Torniamo al nostro amico paffuto e sorridente, che se la vive in Colorado e che ha messo su un’azienda coi fiocchi: la Floyd’s of Leadville. La sua erba, prodotta senza usare pesticidi e diavolerie simili, frutta un giro di affari che supera il milione di dollari l’anno. Va detto che in Colorado l’uso della marijuana è lecito e che Landis, con il socio di affari David Zabriskie, famoso al tempo per essere stato il primo corridore vegano, la coltivano per uso terapeutico. Va detto anche che da quando lo Stato del Colorado ha deciso di depenalizzare l’uso della canapa nel giro di pochi anni ha risolto brillantemente i suoi problemi economici: grazie ai proventi di una piccola tassa sulla produzione ha sistemato i conti in rosso e adesso può addirittura pensare in grande in termini di infrastrutture e servizi alla comunità.

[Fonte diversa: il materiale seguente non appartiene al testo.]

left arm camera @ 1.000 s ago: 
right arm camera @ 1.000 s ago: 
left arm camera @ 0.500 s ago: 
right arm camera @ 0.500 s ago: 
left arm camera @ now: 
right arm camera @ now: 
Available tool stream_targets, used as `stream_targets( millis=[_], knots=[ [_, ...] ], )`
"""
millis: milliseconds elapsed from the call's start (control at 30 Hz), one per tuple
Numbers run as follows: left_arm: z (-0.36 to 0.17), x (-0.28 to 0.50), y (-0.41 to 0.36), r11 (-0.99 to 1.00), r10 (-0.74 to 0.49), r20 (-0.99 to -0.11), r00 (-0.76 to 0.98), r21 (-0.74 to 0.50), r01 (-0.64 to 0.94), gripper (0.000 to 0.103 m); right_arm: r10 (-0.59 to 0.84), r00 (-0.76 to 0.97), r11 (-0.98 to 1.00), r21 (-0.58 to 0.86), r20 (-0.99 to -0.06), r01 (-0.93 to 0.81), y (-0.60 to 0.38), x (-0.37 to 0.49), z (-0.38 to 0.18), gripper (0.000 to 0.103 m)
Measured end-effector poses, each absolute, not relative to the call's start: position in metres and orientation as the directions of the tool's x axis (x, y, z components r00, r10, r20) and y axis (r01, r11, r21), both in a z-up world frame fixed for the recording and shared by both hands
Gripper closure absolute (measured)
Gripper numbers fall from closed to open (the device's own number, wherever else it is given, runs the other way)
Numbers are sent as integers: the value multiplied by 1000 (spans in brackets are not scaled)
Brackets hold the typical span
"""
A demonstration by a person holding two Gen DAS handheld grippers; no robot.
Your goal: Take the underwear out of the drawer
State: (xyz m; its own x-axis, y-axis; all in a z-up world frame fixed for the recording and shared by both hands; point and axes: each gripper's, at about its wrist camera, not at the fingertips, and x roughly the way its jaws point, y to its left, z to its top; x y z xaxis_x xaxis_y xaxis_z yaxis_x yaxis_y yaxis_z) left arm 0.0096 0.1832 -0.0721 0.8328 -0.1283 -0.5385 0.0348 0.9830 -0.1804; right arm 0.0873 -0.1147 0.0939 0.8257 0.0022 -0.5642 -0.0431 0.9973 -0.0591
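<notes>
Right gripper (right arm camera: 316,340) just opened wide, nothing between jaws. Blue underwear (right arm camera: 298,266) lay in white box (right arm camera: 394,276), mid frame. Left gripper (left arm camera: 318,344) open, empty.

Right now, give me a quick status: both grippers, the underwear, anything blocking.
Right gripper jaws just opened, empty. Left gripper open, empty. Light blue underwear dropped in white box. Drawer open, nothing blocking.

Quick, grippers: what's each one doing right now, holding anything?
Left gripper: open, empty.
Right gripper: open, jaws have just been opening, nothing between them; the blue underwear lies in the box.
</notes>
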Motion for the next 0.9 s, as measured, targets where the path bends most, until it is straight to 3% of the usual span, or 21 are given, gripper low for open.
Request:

Per chi non lo ricordasse, il buon Floyd nasce in Pennsylvania in una famiglia di dottrina mennonita: carità, povertà e purezza sono i cardini di questa chiesa di stampo anabattista. Principi che poco hanno a che fare con l’uso di droghe. Eppure Floyd, pur di vincere, ne consuma parecchia insieme all’ex amico Lance. E nel 2006 riesce a vincere perfino il Tour. Peccato che dopo due giorni gli organizzatori lo squalifichino perché il suo corpo è pieno di epo e cancellino per sempre il suo nome dal libro d’oro. Il resto è storia: Landis inizia a raccontare la sua vita di tossico del pedale e il bel castello di carta creato dall’amico texano crolla definitivamente. Per chi volesse saperne di più può sempre leggersi Positively False. The Real Story of How I Won the Tour de France, il libro che ha messo a nudo la vita dei ‘postini’ e non solo. Nella Us Postal corrono Heras, Hamilton, Hincapie, Ekimov, Livingston, tutti al servizio del texano guarito dal cancro e diventato improvvisamente imbattibile. Che tristezza, a ripensarci. L’impresa più grande e nello stesso tempo fasulla Floyd la compie a Morzine, in maglia Phonak: tutto solo sul Saisies, e poi sull’Aravis, e poi sul Grand Colombier, e poi sul tremendo Joux Plane, facendosi la doccia con decine e decine di borracce, staccando di minuti gli inseguitori e mandando quasi fuori tempo massimo metà del gruppo e vincendo davvero di brutto. Quella vittoria, tra le tante in odore di doping in quegli anni, rappresenta nel modo più schietto il ciclismo degli eccessi, delle imprese incredibili e quindi impossibili.

Oggi però è tutta un’altra storia. Mentre l’ex amico texano deve arrabattarsi alla ricerca di centinaia di migliaia di dollari per risolvere le sue beghe di truffatore, il buon Landis se la spassa con fatturati a dir poco stupefacenti. Come stupefacente è questa vicenda, che per certi aspetti ha dell’incredibile: di doping si muore, ma si può anche rinascere. Perché in fondo la maria, in quasi tutto il mondo, è considerata ancora una sostanza dopante. Che sarebbe ora, come cantava Peter Tosh, di legalizzare al più presto.